*WORK TASK*.
What you return must be every line from the beginning of the data through the line holding "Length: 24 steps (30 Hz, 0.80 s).", unchanged.
=== Begin Enclosure ===
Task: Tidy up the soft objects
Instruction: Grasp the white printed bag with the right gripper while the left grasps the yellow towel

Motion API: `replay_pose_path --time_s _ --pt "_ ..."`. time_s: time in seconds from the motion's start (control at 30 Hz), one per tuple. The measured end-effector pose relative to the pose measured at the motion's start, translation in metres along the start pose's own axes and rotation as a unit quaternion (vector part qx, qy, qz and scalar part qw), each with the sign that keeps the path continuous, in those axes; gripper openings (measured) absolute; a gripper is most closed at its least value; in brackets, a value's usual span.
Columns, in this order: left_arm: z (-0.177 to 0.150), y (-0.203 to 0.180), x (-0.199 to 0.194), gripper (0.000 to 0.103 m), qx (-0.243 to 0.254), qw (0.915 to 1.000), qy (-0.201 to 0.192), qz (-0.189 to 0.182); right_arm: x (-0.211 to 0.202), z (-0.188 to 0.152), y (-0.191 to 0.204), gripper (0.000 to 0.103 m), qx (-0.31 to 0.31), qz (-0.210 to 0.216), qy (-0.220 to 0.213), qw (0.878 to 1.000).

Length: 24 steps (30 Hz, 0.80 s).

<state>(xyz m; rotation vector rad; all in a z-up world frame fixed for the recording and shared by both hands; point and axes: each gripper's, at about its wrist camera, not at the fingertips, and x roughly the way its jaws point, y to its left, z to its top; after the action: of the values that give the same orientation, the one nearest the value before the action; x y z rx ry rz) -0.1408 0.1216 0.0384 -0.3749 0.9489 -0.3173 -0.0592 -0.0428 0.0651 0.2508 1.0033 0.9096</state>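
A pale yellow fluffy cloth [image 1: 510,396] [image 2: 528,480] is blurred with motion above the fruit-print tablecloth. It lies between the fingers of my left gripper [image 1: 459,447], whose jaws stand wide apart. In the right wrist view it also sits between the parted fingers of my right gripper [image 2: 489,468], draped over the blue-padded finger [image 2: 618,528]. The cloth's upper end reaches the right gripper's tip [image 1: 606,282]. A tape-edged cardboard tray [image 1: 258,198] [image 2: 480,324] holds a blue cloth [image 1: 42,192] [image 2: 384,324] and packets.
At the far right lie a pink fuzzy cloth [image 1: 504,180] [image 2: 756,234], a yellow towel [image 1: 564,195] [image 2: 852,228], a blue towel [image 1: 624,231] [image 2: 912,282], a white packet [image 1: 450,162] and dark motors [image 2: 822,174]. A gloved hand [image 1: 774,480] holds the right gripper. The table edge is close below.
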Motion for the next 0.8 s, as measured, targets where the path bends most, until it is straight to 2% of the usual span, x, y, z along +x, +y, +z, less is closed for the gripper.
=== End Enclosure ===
*ANSWER SECTION*.
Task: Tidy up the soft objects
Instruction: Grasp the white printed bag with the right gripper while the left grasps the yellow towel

Motion API: `replay_pose_path --time_s _ --pt "_ ..."`. time_s: time in seconds from the motion's start (control at 30 Hz), one per tuple. The measured end-effector pose relative to the pose measured at the motion's start, translation in metres along the start pose's own axes and rotation as a unit quaternion (vector part qx, qy, qz and scalar part qw), each with the sign that keeps the path continuous, in those axes; gripper openings (measured) absolute; a gripper is most closed at its least value; in brackets, a value's usual span.
Columns, in this order: left_arm: z (-0.177 to 0.150), y (-0.203 to 0.180), x (-0.199 to 0.194), gripper (0.000 to 0.103 m), qx (-0.243 to 0.254), qw (0.915 to 1.000), qy (-0.201 to 0.192), qz (-0.189 to 0.182); right_arm: x (-0.211 to 0.202), z (-0.188 to 0.152), y (-0.191 to 0.204), gripper (0.000 to 0.103 m), qx (-0.31 to 0.31), qz (-0.210 to 0.216), qy (-0.220 to 0.213), qw (0.878 to 1.000).

Length: 24 steps (30 Hz, 0.80 s).

The answer has been written out completely.